> **Exercise aim**: Where the word "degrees" occurs in a line of the listing below, copy that line.

> **Supplied entries**:
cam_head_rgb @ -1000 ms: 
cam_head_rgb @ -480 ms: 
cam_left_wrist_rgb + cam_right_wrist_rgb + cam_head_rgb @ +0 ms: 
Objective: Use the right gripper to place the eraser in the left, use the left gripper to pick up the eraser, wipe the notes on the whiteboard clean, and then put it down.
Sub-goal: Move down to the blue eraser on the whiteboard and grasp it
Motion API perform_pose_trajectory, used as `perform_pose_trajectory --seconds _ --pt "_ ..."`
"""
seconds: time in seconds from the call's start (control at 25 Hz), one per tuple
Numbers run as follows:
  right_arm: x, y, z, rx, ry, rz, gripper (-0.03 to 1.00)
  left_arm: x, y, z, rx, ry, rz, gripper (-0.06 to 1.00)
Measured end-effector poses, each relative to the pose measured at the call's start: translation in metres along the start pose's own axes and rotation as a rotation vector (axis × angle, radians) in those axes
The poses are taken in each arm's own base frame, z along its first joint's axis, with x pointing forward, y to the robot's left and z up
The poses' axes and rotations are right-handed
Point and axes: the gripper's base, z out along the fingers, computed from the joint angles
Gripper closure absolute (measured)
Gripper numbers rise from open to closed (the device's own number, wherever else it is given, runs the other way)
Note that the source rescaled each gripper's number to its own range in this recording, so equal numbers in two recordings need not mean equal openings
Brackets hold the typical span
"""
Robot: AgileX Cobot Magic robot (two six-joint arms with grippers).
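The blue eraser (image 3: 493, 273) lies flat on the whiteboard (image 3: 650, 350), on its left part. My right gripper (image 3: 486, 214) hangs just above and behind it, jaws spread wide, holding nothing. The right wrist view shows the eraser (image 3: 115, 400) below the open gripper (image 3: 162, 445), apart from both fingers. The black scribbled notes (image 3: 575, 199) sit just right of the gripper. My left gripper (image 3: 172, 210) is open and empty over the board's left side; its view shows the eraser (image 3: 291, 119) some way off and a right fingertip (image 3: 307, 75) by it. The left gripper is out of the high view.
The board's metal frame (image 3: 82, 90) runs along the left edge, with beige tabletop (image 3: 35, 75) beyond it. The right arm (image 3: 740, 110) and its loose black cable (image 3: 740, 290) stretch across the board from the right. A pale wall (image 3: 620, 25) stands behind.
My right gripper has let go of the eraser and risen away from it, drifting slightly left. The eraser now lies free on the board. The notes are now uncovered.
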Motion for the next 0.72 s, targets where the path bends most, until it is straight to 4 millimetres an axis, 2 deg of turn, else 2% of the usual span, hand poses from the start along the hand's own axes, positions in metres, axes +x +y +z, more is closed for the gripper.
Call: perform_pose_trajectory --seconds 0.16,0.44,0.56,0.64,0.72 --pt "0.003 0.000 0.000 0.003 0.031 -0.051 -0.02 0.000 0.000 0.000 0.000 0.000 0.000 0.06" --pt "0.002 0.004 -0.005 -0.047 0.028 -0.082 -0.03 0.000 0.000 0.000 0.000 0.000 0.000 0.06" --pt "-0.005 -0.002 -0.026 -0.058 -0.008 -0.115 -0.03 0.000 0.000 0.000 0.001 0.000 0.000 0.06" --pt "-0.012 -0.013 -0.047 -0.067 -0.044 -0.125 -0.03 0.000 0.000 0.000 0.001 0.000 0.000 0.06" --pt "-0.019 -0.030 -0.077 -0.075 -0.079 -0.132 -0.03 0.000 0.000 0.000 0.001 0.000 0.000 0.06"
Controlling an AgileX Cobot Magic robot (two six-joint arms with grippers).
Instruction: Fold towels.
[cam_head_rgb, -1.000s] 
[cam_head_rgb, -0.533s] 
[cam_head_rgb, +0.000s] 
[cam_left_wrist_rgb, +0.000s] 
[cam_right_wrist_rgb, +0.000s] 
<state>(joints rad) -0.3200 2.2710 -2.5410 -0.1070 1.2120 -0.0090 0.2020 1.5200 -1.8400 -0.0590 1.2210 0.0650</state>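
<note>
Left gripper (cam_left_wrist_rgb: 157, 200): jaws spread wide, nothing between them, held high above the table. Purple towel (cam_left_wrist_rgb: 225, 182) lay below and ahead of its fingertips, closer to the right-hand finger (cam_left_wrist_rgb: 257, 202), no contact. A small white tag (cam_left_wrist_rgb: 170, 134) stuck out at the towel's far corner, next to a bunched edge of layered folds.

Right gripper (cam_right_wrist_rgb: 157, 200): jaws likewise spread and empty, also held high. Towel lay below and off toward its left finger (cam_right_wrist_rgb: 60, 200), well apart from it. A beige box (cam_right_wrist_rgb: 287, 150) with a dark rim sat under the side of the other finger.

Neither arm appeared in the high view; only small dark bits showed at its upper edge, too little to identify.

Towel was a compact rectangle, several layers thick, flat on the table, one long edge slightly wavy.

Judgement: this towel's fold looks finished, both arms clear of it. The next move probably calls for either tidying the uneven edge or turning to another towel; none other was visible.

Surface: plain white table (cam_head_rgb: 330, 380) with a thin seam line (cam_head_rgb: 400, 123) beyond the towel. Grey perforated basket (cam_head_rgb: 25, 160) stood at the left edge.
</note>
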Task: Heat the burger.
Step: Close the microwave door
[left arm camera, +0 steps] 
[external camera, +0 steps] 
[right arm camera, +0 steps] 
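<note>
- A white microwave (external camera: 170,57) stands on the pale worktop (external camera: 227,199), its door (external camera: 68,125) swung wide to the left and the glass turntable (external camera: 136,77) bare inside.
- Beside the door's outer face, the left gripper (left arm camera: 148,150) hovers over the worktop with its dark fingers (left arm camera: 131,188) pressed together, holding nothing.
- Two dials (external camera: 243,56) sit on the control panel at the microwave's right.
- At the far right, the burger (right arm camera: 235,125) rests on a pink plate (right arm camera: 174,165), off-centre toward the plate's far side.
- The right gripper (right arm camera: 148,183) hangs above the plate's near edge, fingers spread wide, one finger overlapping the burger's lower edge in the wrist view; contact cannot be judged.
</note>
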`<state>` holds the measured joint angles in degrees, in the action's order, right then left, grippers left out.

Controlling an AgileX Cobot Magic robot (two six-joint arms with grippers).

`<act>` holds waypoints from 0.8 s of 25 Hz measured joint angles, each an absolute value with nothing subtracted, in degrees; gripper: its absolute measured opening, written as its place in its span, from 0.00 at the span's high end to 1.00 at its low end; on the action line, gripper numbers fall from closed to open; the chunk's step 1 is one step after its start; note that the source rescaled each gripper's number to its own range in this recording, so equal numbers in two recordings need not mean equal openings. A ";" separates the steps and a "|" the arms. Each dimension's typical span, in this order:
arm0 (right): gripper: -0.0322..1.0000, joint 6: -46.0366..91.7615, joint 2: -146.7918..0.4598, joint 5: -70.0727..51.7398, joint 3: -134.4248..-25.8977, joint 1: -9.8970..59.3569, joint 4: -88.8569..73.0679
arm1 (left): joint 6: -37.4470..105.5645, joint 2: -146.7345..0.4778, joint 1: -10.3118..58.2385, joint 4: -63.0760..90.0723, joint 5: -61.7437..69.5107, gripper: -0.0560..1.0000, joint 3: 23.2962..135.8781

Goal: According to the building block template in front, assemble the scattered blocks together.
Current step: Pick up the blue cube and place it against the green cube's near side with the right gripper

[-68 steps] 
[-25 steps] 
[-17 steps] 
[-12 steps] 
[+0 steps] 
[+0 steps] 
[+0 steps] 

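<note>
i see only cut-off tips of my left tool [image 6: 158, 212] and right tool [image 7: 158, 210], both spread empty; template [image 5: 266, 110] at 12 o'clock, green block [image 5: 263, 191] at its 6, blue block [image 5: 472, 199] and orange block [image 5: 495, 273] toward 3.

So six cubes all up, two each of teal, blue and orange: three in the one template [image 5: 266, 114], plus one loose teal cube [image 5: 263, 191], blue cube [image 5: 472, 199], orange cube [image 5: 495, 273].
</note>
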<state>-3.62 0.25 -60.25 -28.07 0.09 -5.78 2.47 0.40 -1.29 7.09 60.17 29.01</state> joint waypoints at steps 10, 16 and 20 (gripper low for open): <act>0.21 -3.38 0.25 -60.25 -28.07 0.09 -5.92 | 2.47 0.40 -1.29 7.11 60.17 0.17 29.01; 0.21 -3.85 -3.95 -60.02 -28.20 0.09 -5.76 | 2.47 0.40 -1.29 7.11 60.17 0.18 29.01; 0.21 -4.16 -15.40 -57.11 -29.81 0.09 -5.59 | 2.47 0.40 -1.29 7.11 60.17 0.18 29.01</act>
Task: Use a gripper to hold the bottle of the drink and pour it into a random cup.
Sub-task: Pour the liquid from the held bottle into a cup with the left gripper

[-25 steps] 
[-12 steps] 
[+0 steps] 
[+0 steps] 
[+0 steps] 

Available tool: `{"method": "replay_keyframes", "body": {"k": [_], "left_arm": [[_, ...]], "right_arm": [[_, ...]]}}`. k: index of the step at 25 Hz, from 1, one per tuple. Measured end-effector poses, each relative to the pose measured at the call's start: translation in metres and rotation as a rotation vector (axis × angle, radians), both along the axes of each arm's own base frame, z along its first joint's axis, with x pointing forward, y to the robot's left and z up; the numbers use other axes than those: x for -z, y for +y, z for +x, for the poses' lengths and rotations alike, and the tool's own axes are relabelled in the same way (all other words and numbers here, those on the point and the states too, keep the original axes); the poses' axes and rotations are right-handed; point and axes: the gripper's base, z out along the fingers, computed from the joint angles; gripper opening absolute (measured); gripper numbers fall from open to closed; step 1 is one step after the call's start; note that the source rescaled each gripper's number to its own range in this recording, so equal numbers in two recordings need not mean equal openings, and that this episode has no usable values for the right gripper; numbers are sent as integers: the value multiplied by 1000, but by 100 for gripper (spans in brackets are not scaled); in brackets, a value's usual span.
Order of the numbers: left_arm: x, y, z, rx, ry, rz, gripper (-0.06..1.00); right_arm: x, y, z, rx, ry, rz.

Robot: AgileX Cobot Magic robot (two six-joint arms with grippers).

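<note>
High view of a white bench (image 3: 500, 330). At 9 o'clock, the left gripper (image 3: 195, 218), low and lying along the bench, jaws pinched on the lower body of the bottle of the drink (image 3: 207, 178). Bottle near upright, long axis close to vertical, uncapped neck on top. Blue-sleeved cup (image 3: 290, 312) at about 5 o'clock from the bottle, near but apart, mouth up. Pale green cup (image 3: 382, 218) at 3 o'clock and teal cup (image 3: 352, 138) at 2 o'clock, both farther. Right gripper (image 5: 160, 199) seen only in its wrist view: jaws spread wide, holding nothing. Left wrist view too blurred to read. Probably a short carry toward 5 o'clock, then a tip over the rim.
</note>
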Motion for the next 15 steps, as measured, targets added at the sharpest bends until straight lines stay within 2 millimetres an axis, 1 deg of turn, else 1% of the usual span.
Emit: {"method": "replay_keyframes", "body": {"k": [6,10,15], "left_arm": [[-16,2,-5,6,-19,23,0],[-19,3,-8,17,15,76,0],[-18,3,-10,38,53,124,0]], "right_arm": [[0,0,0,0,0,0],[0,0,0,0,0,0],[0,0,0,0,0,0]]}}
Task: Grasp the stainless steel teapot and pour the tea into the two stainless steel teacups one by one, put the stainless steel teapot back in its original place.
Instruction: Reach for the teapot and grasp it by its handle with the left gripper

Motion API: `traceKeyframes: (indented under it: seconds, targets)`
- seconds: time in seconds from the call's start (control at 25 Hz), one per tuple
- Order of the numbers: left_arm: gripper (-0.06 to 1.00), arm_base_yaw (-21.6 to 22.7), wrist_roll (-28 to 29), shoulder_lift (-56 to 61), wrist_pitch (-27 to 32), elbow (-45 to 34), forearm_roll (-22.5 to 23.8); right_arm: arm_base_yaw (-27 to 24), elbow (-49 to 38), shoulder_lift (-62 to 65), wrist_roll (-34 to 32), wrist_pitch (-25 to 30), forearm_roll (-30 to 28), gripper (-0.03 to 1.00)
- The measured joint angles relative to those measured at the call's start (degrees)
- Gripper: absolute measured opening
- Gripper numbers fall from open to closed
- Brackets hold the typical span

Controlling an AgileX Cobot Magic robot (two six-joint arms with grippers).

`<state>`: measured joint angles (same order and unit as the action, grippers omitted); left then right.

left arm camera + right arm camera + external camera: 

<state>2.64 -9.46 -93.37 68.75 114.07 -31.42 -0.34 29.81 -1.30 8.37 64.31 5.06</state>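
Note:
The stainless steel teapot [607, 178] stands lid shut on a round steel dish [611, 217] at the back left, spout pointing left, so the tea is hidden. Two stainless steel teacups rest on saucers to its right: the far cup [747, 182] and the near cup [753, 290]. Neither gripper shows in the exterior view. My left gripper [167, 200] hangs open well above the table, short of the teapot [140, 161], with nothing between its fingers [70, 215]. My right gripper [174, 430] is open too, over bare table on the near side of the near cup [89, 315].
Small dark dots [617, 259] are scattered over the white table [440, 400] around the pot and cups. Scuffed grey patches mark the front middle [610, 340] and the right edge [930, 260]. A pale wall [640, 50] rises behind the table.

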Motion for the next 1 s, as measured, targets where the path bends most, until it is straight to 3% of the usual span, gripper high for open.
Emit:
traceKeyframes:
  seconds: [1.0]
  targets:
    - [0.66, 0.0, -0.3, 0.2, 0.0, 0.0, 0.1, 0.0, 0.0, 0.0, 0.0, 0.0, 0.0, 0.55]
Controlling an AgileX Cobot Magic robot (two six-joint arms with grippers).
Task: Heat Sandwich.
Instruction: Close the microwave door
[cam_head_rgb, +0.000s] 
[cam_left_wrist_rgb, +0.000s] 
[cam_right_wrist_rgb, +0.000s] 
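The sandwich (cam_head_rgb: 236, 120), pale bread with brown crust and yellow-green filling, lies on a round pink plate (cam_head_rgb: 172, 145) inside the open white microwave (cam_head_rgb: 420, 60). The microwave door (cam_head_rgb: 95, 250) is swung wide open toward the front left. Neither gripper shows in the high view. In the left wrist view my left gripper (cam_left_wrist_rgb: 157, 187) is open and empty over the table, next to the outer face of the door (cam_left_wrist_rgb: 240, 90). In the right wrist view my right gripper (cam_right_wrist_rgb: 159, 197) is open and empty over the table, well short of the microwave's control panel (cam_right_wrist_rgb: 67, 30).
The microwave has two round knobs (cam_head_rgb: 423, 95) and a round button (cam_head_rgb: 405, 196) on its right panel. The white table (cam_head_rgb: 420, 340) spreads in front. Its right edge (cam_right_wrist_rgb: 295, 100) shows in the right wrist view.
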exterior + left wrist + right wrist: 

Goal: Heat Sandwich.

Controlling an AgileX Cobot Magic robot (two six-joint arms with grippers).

> **Exercise output**:
`<state>` holds the measured joint angles in degrees, in the action's order, right then left, grippers left out.
`<act>` holds waypoints from 0.8 s of 25 Hz measured joint angles, each an absolute value with nothing subtracted, in degrees; gripper: its absolute measured opening, written as its place in its span, from 0.00 at the span's high end to 1.00 at its low end; on the action line, gripper numbers fall from closed to open; the chunk's step 1 is one step after its start; note that the source rescaled each gripper's number to its own range in this recording, so equal numbers in two recordings need not mean equal openings. A ";" separates the steps and a "|" the arms. Each dimension's typical span, in this order:
- The measured joint angles relative to those measured at the call's start (degrees)

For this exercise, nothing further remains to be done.